(EXERCISE) Look through the records below for the line with "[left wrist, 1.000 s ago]" and the line with "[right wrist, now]", then return those lines and all lines between, exactly.

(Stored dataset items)

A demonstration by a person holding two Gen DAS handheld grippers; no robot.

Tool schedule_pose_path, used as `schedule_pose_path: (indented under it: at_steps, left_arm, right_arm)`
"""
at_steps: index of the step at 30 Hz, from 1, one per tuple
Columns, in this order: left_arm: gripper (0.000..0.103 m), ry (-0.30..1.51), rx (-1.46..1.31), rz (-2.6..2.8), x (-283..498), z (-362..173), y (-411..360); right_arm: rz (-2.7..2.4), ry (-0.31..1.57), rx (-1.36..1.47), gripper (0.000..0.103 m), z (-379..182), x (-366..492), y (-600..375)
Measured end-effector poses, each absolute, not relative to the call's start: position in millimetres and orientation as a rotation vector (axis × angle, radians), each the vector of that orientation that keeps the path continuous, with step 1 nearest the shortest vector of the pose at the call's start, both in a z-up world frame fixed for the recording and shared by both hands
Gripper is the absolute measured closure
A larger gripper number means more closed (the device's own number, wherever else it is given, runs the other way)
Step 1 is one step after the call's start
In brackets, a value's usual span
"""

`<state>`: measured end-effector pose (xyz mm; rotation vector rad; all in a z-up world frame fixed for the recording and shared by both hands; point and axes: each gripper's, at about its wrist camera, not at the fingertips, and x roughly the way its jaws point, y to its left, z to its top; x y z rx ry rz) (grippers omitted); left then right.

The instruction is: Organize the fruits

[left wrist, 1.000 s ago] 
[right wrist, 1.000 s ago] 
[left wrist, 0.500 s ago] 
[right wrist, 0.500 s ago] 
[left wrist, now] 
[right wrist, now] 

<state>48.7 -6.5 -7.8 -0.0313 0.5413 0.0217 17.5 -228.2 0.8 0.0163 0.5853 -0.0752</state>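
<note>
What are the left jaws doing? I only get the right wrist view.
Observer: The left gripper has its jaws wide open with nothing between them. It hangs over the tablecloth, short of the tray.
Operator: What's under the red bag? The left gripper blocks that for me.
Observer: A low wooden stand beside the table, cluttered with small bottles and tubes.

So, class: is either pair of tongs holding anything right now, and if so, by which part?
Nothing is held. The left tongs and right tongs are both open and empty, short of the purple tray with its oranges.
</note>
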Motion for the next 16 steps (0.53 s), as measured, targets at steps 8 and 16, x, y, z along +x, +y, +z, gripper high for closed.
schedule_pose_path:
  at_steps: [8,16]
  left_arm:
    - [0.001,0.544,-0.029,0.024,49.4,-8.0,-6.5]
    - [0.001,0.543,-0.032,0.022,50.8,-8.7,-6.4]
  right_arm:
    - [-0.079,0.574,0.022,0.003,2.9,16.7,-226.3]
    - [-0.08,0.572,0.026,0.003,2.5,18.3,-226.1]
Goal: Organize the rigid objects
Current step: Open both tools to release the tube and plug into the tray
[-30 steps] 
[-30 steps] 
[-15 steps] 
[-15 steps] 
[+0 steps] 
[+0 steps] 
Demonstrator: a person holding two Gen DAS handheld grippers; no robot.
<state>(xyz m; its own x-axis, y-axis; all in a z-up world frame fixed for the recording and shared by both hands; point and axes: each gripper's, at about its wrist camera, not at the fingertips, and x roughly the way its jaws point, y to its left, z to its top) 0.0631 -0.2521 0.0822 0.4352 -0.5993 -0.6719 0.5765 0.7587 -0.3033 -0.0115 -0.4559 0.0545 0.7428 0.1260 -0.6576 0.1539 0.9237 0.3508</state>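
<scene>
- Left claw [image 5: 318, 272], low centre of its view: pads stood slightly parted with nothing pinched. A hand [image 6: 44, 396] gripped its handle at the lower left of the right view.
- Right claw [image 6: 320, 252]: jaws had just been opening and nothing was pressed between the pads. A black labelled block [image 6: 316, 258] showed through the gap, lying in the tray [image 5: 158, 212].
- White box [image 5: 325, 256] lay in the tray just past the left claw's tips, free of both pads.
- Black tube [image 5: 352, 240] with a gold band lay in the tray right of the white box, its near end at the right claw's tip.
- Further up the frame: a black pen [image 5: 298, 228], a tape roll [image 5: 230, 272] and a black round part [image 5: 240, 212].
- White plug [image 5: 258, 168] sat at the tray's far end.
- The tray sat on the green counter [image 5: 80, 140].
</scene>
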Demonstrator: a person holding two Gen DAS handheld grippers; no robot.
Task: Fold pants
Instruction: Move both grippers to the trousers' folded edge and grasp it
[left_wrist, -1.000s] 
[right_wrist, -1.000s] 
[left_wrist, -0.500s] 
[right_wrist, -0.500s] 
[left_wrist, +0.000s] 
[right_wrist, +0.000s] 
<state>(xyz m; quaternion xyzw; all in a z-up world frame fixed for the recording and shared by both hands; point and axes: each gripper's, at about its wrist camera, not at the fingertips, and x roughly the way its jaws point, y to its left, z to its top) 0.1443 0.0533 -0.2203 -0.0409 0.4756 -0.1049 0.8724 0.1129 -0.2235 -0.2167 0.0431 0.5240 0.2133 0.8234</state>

(EXPECTED ANSWER)
[left wrist, 1.000 s ago] 
[right wrist, 1.000 s ago] 
[left wrist, 0.500 s ago] 
[right wrist, 0.500 s ago] 
[left wrist, now] 
[right wrist, now] 

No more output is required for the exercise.